1

Following code extracts the lines from a file based on its substring occurrence (I'll say keywords here) along with text associated with it:

from itertools import count

def find_content_blocks_by_keywords(lines, keywords):
    keyword_indexes = sorted([i for i, line in zip(count(), lines) for 
    keyword in keywords if re.search(keyword, line)])  
    return [lines[i:j] for i, j in zip([0]+keyword_indexes, keyword_indexes+[None])]

This is my sample text file

keywords = ['Total item value', 'Total weight', 'Total volume']
lines = ['Total item value RSX 05,018.88\n',
  'Total weight 90,969 EUR\n',
  'Total volume -97.93 X3 Sca.\n',
  '197.939 X3 Sca.']

Substring to be extracted along with their values

result = find_content_blocks_by_keywords(lines, keywords):

Sample Result:

[[],
 ['Total item value RSX 05,018.88\n'],
 ['Total weight 90,969 EUR\n'],
 ['Total volume -97.93 X3 Sca.\n', '197.939 X3 Sca.']]

Can we achieve this using re.findall or any other re method directly?

As the content is not fixed in my files, so not able to use certain regular expressions to extract it.
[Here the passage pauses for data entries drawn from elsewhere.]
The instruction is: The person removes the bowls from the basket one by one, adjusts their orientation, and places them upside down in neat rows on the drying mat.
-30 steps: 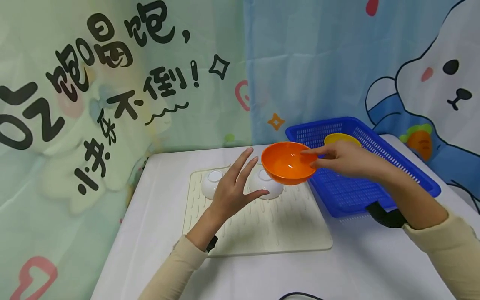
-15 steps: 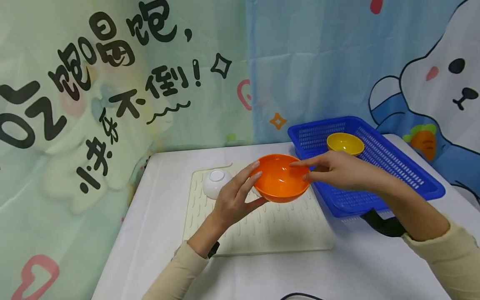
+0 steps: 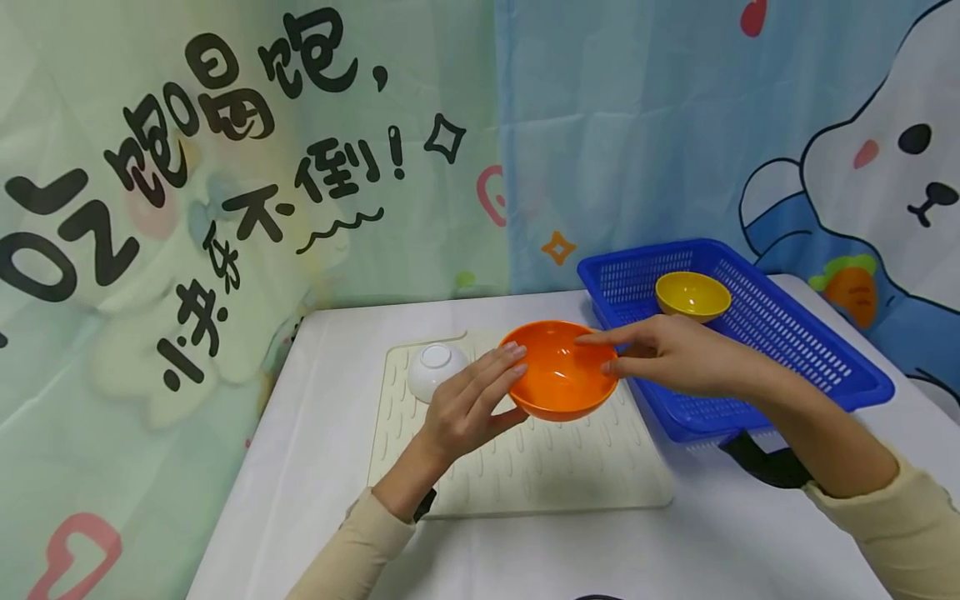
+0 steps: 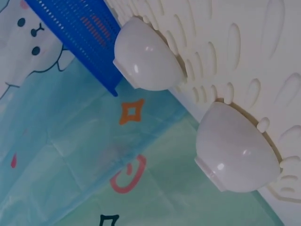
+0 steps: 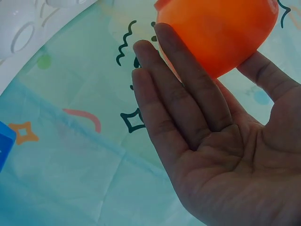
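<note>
An orange bowl is held up over the cream ribbed mat, its inside facing me. My left hand grips its left side, fingers on the wall and thumb lower down. On the right rim, my right hand pinches with thumb and index finger; its other fingers stretch out straight in the right wrist view, beside the bowl. A white bowl rests upside down on the mat. The left wrist view shows two such white bowls; the orange bowl hides the second from the head view.
A blue perforated basket stands right of the mat, with a yellow bowl at its back. Printed curtains hang behind the white-covered table. Part of a black cable shows at the front edge.
The orange bowl has come down and slightly left in my right hand. My left hand, apart from it a second ago, now grips its left side. The yellow bowl has come into fuller view.
</note>
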A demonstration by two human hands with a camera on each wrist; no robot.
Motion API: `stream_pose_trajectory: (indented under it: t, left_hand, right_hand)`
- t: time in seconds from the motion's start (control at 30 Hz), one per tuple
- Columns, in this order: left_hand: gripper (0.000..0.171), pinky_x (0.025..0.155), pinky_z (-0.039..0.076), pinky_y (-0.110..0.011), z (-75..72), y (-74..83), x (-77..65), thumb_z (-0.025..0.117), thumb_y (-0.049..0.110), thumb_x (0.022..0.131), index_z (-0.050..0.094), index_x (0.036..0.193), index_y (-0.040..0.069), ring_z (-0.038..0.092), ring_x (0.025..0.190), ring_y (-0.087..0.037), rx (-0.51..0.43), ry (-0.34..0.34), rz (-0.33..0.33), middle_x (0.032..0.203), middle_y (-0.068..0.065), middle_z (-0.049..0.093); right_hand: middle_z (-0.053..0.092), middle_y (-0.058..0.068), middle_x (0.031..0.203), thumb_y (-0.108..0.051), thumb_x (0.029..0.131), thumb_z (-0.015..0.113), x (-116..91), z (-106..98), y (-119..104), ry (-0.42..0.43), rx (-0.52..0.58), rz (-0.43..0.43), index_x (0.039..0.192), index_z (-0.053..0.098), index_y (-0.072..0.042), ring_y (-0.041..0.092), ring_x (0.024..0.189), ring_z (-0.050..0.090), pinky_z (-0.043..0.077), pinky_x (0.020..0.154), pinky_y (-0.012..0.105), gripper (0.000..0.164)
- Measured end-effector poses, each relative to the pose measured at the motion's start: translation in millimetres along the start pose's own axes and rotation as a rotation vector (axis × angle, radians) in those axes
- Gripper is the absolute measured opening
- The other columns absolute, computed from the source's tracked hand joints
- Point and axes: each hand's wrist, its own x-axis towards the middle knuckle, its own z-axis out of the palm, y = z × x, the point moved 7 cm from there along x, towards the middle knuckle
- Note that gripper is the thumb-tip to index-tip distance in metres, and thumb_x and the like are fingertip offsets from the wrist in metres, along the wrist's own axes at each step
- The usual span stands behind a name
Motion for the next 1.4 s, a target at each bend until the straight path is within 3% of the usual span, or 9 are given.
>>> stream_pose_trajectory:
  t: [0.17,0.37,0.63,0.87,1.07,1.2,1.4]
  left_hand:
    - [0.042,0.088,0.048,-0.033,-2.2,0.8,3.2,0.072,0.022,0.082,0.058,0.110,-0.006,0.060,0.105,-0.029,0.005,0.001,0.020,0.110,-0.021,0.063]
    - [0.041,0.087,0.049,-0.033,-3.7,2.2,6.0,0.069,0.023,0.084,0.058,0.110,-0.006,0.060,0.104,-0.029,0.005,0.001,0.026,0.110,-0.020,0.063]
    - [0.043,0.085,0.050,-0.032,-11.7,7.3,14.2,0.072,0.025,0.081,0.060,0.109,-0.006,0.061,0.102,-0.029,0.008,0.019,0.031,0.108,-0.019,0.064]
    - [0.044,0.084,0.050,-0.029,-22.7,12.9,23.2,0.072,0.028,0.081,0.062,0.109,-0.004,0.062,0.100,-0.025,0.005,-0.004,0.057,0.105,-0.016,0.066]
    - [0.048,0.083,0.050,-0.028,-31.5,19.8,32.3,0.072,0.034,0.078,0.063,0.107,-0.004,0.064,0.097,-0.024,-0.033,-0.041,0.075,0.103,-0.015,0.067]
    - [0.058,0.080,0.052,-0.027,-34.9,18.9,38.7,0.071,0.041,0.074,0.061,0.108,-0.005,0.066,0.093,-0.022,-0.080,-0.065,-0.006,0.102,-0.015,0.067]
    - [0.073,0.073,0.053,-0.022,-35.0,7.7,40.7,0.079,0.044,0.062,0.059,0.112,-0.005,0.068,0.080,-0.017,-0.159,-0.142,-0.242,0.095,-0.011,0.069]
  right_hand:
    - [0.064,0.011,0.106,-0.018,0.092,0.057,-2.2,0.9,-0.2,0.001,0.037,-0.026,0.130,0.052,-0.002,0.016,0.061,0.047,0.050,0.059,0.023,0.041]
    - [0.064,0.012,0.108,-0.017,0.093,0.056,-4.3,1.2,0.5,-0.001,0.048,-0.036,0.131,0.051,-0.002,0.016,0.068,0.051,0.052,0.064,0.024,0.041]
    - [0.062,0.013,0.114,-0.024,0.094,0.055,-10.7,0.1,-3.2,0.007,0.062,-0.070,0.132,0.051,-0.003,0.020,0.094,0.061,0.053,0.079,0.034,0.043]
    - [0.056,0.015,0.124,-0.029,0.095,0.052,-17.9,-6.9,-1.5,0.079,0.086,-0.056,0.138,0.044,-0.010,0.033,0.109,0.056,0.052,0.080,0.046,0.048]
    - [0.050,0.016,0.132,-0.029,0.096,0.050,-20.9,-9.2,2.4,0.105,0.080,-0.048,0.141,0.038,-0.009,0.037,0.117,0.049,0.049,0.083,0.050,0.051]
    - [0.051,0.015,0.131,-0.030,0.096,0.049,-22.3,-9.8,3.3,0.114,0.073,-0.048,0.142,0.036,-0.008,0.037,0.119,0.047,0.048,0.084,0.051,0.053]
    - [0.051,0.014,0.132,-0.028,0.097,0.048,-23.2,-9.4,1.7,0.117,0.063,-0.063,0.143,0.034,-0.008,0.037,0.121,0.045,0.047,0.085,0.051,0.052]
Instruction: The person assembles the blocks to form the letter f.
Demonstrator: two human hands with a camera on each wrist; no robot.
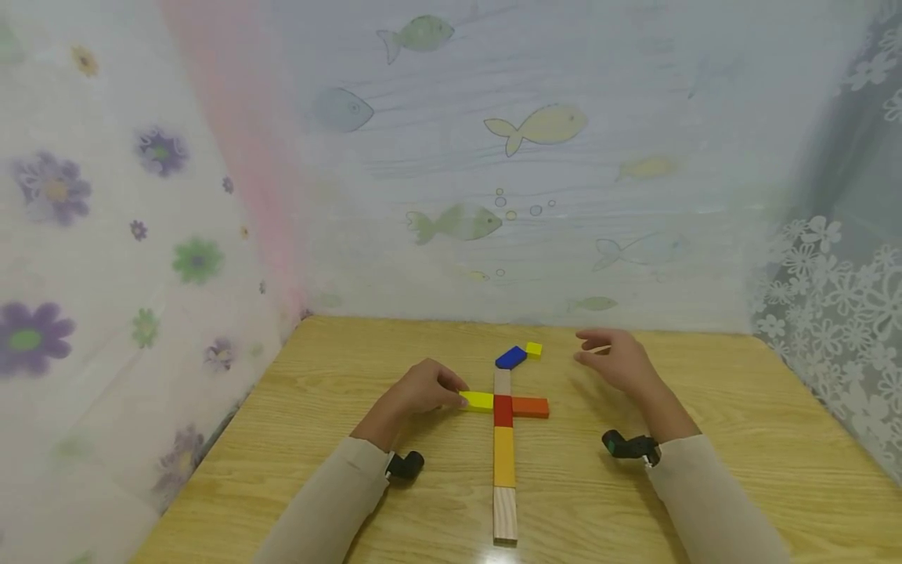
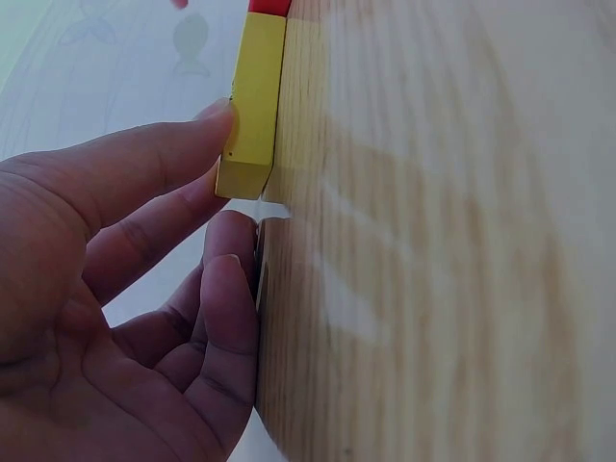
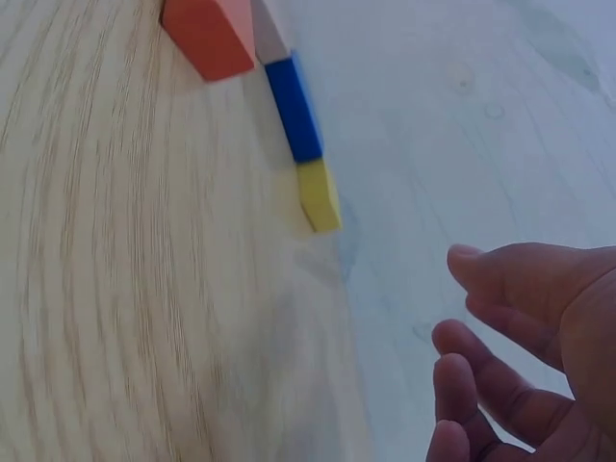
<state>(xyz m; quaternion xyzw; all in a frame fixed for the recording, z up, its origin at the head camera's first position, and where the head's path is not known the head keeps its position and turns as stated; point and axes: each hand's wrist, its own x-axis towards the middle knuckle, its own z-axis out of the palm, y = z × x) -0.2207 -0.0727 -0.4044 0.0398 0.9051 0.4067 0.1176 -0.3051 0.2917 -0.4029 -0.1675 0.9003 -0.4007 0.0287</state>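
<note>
My left hand pinches the outer end of a yellow block between thumb and index finger; the block lies flat against a red block. Its other fingers curl loosely near the tabletop in the left wrist view. On the red block's opposite side lies an orange block. A plain wood block sits above the red one, and an amber block and another plain wood block run below it. My right hand hovers at the right with loosely bent fingers and holds nothing.
Beyond the top of the column a blue block lies at a slant, with a small yellow block at its far end. The wooden table meets a fish-patterned curtain at the back. A small black device sits on each wrist.
</note>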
Logic is, find the keyword and get all the content in front of it unless next keyword occurs.

Laxmikant
  • 1,404
  • 2
  • 22
  • 40
  • Is it always the case that there is a newline before a next keyword? – Sven Krüger May 28 '18 at 05:57
  • @Sven Krüger- Yes – Laxmikant May 28 '18 at 06:09
  • Do any of the answers to [How to parse complex text files using Python?](https://stackoverflow.com/questions/47982949/how-to-parse-complex-text-files-using-python) help? – Mike Robins May 28 '18 at 08:16
  • @MikeRobins - Thanks, let me take a look at it. – Laxmikant May 28 '18 at 08:34
  • Your code is not working the way you described. What is `content`? If I replace it with `lines`, [it produces a list of lists](http://rextester.com/LYBO46416). – Wiktor Stribiżew May 28 '18 at 12:19
  • Hi @WiktorStribiżew - Sorry, there were some typos (as I had edited manually). Please check now and suggest a solution if any. Thanks – Laxmikant May 28 '18 at 12:58
  • Hm, check out [`print(re.findall(r'(?m)^(?:{0}).*(?:[\r\n]+(?!(?:{0})).*)*'.format("|".join([re.escape(x) for x in keywords])), "\n".join(lines)))`](http://rextester.com/MBFXL38321) – Wiktor Stribiżew May 28 '18 at 13:10
  • @WiktorStribiżew - Just checked, yes its perfect. Thank you very much. please suggest me some references to get expertise in the Regex. I'm good at basics but did not know about `?:`, [\r\n] etc. Please answer I will accept it. – Laxmikant May 29 '18 at 07:48
  • 1
    I do not know your level of regex knowledge :) so that I can only suggest doing all lessons at [regexone.com](http://regexone.com/), reading through [regular-expressions.info](http://www.regular-expressions.info), [regex SO tag description](http://stackoverflow.com/tags/regex/info) (with many other links to great online resources), and the community SO post called [What does the regex mean](http://stackoverflow.com/questions/22937618/reference-what-does-this-regex-mean). Also, [rexegg.com](http://rexegg.com) is worth having a look at. – Wiktor Stribiżew May 29 '18 at 07:55
  • @WiktorStribiżew - Thanks for the references. :) – Laxmikant May 29 '18 at 08:00

1 Answers1

1

Here is what a fix I suggest:

from itertools import count
import re

keywords = ['Total item value', 'Total weight', 'Total volume']
lines = ['Total item value RSX 05,018.88\n',
  'Total weight 90,969 EUR\n',
  'Total volume -97.93 X3 Sca.\n',
  '197.939 X3 Sca.']

pat = r'(?m)^(?:{0}).*(?:[\r\n]+(?!(?:{0})).*)*'.format("|".join([re.escape(x) for x in keywords]))
print(re.findall(pat, "\n".join(lines)))

Output of the Python demo:

['Total item value RSX 05,018.88\n', 'Total weight 90,969 EUR\n', 'Total volume -97.93 X3 Sca.\n\n197.939 X3 Sca.']

Pattern description

  • (?m) - re.MULTILINE modifier making ^ match start of lines
  • ^ - start of a line
  • (?:{0}) - a non-capturing group that will contain alternatives listed with the | alternation operator (e.g. Total item value|Total weight|Total volume)
  • .* - any 0+ chars other than LF (the rest of the line)
  • (?:[\r\n]+(?!(?:{0})).*)* - 0 or more repetitions of:
    • [\r\n]+(?!(?:{0})) - 1 or more LF or/and CR symbols ([\r\n]+) not followed with any of the keywords items
    • .* - the rest of the line
Wiktor Stribiżew
  • 484,719
  • 26
  • 302
  • 397